How many lines in the entries below contain the word "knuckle"? Answer with the number and nothing else.

==================================================

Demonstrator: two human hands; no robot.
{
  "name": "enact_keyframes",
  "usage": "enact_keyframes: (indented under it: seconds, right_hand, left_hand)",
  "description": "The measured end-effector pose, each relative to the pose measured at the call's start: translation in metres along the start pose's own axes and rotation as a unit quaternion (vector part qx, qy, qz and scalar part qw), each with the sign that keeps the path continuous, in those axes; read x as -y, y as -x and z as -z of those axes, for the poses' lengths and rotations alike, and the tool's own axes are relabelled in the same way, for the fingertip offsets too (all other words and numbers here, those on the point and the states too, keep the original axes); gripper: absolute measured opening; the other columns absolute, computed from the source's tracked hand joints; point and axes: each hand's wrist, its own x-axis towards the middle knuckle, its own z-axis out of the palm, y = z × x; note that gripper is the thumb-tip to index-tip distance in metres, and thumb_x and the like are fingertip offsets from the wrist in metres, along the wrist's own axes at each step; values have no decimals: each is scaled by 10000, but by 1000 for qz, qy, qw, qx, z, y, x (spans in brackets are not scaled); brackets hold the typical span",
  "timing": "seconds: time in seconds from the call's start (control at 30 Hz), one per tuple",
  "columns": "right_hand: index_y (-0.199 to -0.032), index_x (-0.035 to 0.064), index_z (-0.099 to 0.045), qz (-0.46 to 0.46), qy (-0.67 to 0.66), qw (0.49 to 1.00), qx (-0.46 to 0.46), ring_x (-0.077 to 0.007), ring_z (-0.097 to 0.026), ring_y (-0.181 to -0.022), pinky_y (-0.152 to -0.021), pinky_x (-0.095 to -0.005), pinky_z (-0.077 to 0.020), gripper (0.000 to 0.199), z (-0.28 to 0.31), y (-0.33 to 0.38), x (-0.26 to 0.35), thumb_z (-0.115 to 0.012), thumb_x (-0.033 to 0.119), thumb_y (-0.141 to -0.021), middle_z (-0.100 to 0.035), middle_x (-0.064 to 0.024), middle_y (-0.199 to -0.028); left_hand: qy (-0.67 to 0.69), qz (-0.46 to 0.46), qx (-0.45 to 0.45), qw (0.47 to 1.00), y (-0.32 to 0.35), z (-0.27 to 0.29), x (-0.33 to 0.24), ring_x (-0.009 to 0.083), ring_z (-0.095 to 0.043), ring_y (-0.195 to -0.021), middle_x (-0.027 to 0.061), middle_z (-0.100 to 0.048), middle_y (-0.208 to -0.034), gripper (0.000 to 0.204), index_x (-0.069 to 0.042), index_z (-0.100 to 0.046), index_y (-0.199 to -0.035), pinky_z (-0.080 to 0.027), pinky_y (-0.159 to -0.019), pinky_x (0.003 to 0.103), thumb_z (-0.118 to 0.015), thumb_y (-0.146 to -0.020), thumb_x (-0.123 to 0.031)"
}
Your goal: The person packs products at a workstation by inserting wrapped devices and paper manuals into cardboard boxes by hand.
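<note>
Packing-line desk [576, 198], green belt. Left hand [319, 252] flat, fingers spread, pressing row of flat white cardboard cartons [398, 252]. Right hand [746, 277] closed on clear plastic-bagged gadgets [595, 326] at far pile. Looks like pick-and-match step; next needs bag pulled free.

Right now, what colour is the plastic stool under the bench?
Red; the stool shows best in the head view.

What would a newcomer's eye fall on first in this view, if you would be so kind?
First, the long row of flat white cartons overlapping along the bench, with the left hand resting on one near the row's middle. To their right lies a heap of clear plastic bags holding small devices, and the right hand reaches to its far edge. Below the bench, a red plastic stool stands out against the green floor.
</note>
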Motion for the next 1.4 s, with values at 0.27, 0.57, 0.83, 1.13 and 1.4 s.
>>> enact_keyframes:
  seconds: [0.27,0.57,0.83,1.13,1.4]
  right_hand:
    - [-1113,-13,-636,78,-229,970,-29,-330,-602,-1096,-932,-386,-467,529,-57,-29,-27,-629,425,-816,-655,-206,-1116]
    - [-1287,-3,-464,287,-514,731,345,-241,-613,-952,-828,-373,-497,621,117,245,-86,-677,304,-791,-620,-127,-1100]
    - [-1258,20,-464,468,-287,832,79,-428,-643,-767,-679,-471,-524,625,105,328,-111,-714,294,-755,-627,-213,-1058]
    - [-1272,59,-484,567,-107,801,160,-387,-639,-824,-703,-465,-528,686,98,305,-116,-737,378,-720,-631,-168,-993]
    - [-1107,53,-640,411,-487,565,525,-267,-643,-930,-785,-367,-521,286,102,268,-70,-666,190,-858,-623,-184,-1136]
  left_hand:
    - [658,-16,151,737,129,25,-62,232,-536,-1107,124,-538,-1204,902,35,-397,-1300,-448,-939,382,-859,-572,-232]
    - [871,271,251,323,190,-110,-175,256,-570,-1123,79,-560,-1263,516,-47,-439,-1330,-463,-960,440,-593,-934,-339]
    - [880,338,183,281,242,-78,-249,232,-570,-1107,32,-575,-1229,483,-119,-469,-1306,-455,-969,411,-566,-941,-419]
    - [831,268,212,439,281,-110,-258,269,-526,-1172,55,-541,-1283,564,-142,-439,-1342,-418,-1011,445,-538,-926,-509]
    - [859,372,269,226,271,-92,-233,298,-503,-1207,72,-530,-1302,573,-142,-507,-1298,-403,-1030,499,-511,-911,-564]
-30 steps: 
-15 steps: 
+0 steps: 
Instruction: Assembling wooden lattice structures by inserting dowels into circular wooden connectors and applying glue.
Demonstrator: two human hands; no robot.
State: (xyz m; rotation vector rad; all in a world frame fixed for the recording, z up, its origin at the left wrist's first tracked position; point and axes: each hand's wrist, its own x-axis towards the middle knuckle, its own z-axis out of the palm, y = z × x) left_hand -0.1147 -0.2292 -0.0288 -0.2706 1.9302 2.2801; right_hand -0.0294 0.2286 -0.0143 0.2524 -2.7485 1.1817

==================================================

* [REPLY TO THE TASK]: 2